====== Task input

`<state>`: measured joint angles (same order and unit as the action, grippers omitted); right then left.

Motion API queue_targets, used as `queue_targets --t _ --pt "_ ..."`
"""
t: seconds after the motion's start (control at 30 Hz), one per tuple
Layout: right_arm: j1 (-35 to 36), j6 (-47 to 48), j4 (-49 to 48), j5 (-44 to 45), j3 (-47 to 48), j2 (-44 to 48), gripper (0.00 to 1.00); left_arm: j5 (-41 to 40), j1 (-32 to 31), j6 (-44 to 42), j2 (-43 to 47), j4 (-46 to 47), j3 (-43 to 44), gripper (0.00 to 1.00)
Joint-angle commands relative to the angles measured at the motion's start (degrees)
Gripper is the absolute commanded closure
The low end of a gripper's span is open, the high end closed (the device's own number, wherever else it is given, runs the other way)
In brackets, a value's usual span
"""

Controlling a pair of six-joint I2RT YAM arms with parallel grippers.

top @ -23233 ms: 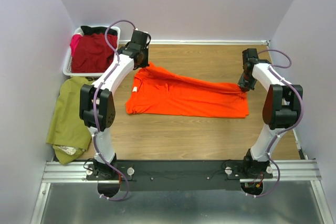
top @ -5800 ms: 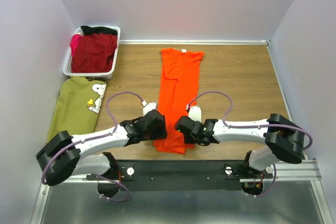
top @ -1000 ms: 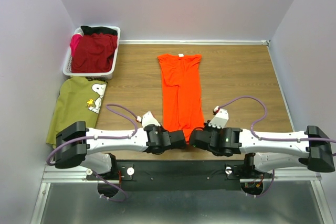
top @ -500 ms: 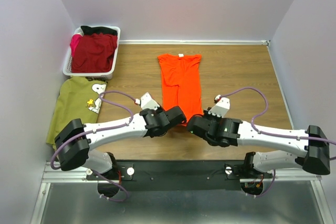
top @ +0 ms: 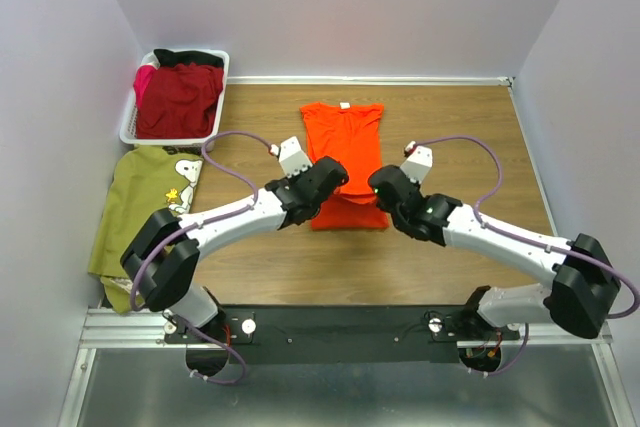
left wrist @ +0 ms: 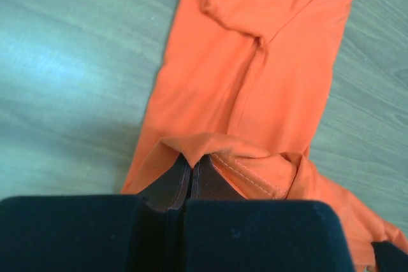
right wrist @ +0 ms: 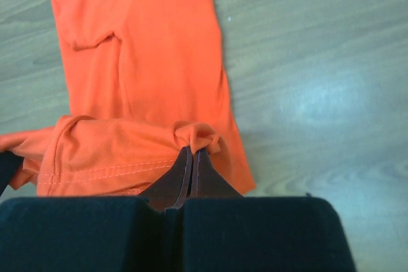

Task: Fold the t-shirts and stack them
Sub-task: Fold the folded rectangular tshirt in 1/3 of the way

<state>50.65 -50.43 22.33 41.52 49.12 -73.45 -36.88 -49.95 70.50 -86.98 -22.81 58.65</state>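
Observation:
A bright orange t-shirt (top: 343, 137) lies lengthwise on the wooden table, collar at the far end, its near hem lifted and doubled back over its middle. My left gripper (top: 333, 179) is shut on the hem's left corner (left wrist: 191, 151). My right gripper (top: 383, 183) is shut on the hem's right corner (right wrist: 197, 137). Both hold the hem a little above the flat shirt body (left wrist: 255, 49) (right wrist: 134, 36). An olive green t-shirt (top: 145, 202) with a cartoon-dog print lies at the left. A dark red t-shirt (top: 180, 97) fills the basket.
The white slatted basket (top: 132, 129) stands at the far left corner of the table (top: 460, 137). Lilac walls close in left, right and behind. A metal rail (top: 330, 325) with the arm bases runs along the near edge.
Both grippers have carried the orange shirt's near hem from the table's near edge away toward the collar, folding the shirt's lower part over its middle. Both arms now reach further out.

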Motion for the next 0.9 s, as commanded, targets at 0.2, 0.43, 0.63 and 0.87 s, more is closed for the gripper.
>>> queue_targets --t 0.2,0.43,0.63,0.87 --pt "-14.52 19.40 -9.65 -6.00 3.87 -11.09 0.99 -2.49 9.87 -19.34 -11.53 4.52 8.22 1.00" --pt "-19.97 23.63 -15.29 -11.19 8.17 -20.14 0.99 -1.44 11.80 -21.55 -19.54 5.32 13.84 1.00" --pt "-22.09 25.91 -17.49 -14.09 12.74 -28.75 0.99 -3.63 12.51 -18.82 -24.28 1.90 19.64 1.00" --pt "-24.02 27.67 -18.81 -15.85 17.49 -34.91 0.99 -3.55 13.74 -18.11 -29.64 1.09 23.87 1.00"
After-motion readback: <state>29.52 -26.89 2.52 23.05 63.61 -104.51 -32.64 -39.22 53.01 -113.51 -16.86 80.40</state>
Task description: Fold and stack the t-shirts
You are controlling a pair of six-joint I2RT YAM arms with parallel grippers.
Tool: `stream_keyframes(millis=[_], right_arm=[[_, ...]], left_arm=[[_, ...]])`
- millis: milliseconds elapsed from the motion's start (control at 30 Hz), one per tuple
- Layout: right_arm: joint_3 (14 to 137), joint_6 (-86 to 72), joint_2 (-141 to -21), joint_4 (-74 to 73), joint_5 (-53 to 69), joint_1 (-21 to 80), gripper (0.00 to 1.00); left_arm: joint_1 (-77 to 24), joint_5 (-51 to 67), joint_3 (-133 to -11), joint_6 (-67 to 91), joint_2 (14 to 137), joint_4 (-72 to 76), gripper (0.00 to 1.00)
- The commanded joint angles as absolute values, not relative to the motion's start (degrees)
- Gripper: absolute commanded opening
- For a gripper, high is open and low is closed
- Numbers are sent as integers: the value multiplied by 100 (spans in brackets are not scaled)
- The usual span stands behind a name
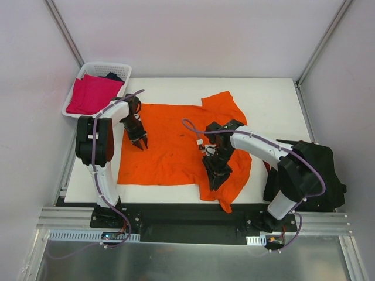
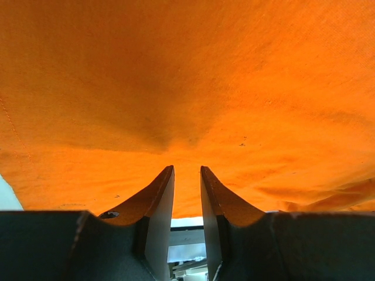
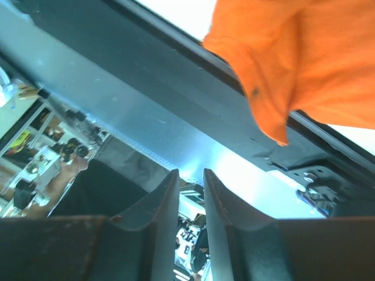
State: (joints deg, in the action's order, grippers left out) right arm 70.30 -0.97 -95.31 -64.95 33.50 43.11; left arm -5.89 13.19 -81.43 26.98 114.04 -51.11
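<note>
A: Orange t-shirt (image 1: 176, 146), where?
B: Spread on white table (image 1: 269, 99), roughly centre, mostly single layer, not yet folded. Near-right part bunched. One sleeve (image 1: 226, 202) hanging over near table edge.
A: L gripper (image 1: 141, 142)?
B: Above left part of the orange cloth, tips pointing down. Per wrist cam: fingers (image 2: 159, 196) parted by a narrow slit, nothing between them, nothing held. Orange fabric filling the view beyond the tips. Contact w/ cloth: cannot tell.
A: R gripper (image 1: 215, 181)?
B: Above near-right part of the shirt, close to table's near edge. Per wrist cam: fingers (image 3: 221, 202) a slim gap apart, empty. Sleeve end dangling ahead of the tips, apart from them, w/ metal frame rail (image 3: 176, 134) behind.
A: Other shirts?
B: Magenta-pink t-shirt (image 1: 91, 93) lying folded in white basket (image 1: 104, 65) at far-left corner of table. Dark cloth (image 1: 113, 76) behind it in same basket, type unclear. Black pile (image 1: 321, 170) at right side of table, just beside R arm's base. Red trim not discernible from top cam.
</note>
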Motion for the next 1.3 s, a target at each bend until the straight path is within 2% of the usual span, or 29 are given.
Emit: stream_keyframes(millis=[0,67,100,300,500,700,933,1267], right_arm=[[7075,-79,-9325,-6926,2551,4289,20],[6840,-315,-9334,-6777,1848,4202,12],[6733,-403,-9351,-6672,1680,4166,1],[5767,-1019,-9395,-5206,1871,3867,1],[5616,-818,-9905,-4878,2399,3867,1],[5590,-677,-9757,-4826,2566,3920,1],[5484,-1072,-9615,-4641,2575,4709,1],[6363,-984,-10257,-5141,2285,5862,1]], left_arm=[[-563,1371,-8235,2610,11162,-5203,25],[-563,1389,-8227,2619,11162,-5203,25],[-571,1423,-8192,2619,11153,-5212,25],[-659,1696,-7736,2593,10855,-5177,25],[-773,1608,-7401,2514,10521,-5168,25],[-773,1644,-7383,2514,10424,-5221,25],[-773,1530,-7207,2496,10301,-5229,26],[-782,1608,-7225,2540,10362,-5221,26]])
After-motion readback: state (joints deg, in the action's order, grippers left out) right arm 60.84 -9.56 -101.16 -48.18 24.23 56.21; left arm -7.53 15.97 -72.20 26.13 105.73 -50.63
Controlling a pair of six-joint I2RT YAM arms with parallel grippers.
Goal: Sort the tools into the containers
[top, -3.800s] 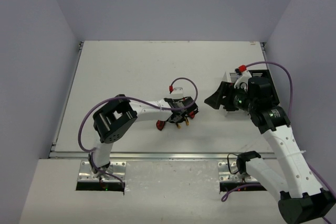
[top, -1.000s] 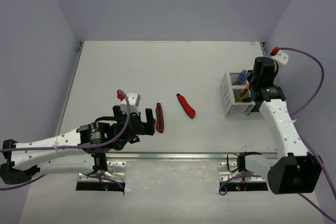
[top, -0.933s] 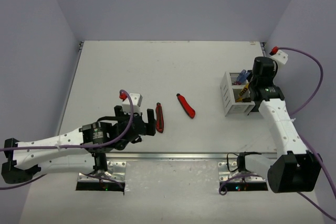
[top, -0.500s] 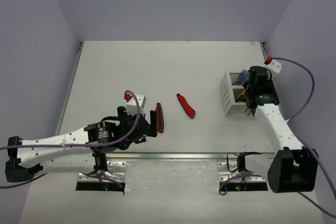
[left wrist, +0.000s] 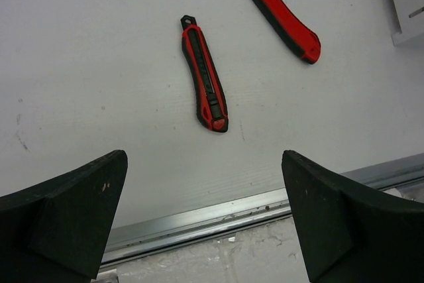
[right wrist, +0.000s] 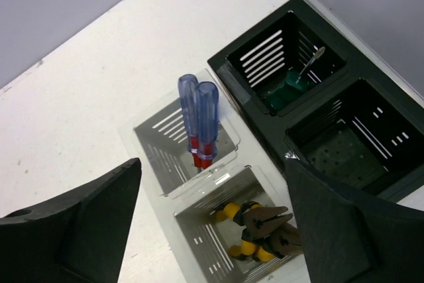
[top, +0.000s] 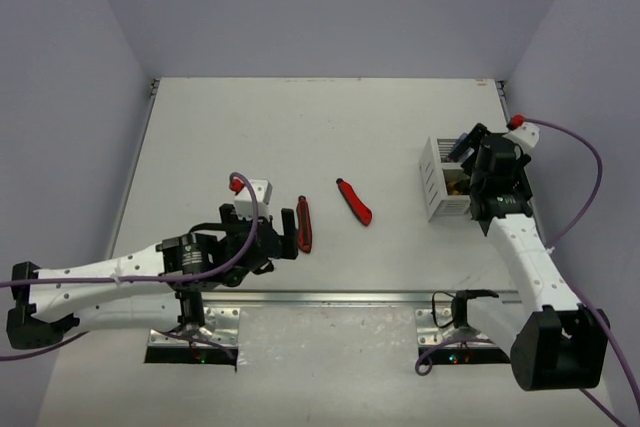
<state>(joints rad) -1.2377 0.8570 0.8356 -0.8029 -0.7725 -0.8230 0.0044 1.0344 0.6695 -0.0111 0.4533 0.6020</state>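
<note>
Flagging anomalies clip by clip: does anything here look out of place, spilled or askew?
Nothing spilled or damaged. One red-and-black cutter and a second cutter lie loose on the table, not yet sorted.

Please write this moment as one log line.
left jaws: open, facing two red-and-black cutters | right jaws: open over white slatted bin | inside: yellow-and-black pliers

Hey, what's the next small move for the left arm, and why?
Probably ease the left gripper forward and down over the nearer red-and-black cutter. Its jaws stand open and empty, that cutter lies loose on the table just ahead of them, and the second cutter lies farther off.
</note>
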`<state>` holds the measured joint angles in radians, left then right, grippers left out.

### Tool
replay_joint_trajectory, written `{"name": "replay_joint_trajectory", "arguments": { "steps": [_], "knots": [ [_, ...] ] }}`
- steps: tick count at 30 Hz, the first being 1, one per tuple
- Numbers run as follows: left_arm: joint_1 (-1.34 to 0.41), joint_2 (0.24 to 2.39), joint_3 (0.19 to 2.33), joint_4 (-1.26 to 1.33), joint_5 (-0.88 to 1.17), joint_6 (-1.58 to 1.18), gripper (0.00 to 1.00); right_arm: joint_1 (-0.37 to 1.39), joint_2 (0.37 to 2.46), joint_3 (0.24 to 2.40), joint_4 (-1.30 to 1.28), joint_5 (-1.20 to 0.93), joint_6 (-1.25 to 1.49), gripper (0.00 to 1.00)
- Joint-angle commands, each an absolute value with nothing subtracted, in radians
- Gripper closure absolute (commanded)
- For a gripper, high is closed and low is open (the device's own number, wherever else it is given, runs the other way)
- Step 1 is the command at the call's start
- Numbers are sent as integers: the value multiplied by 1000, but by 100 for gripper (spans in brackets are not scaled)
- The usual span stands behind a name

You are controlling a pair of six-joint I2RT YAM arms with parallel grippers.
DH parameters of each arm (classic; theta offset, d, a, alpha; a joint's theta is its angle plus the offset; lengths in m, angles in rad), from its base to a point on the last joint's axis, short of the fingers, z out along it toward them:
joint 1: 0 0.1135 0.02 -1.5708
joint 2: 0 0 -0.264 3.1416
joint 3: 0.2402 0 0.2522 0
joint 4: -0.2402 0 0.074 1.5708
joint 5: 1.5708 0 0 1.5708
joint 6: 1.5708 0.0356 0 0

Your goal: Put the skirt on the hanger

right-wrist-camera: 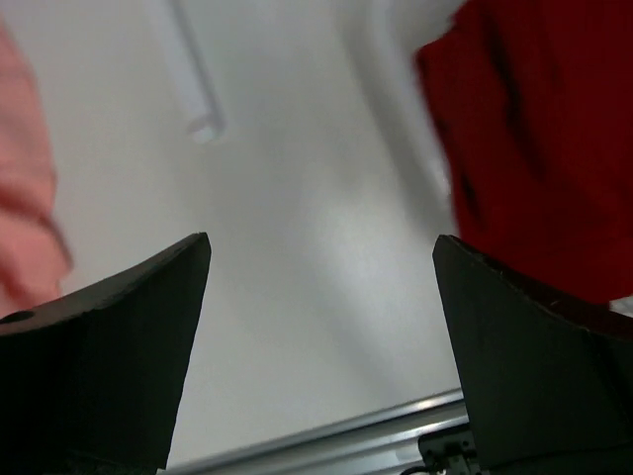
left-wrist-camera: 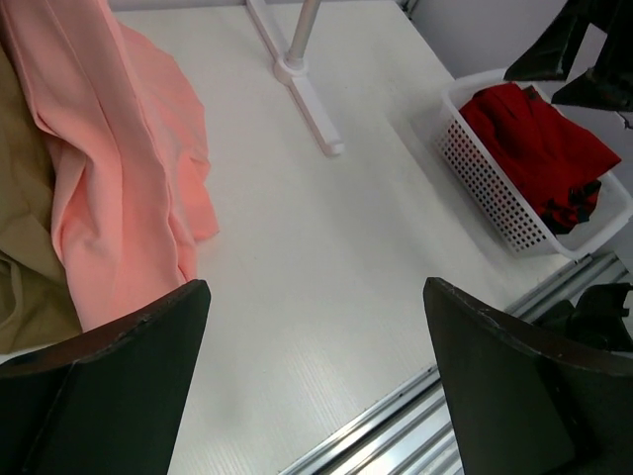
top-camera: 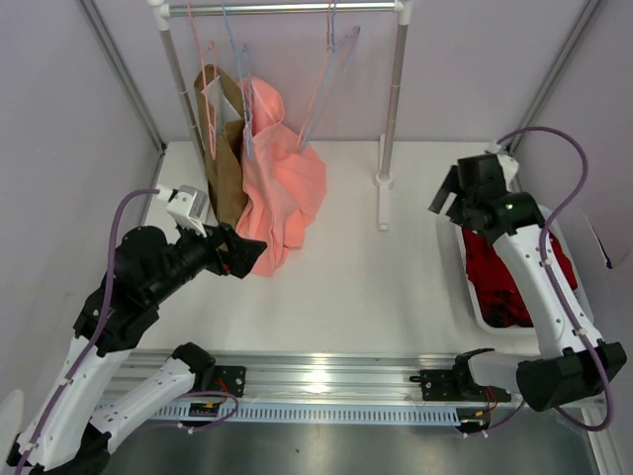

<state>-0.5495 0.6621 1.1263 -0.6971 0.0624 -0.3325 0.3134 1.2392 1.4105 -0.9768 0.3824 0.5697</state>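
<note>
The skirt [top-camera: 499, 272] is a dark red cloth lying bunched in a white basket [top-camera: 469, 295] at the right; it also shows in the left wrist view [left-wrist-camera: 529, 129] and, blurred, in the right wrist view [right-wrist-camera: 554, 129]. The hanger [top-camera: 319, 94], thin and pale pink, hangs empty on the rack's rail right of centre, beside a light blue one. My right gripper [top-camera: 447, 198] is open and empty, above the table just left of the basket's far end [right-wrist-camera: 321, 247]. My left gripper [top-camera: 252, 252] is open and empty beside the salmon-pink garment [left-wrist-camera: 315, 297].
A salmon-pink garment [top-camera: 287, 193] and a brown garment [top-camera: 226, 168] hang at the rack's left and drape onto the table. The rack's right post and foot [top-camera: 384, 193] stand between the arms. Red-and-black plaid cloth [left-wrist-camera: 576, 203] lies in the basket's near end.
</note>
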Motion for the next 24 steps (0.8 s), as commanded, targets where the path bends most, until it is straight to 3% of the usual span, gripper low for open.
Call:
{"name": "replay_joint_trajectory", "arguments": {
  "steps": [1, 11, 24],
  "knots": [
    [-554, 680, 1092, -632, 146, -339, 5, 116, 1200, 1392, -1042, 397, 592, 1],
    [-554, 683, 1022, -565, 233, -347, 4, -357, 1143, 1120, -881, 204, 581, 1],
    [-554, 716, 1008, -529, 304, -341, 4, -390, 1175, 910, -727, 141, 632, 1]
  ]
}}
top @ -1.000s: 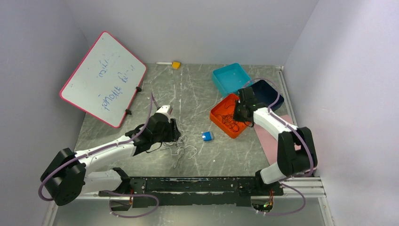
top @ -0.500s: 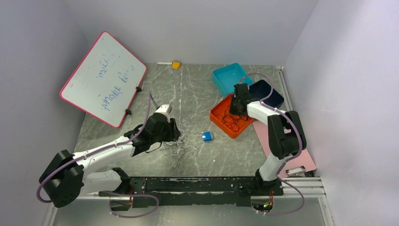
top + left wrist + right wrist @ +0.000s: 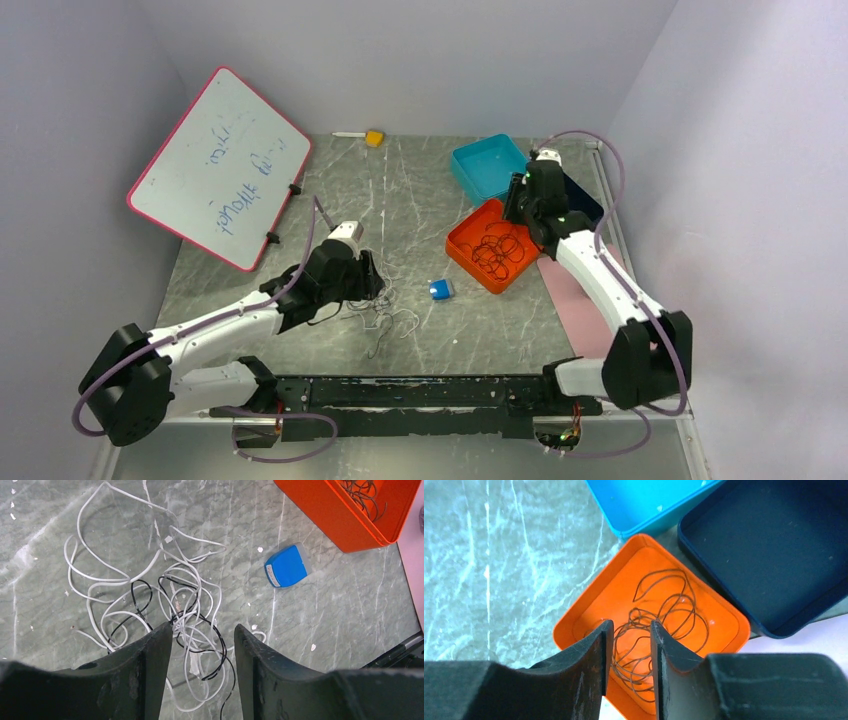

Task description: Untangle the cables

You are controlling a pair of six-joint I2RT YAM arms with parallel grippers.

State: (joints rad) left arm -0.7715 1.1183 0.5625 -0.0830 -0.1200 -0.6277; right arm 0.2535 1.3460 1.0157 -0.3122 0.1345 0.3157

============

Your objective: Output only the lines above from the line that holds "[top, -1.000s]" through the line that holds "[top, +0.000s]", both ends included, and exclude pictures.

Your solution:
[top, -1.000s] 
[top, -0.933s] 
[top, -0.500s] 
[left wrist, +0.000s] 
[right wrist, +0.000s] 
[top, +0.000s] 

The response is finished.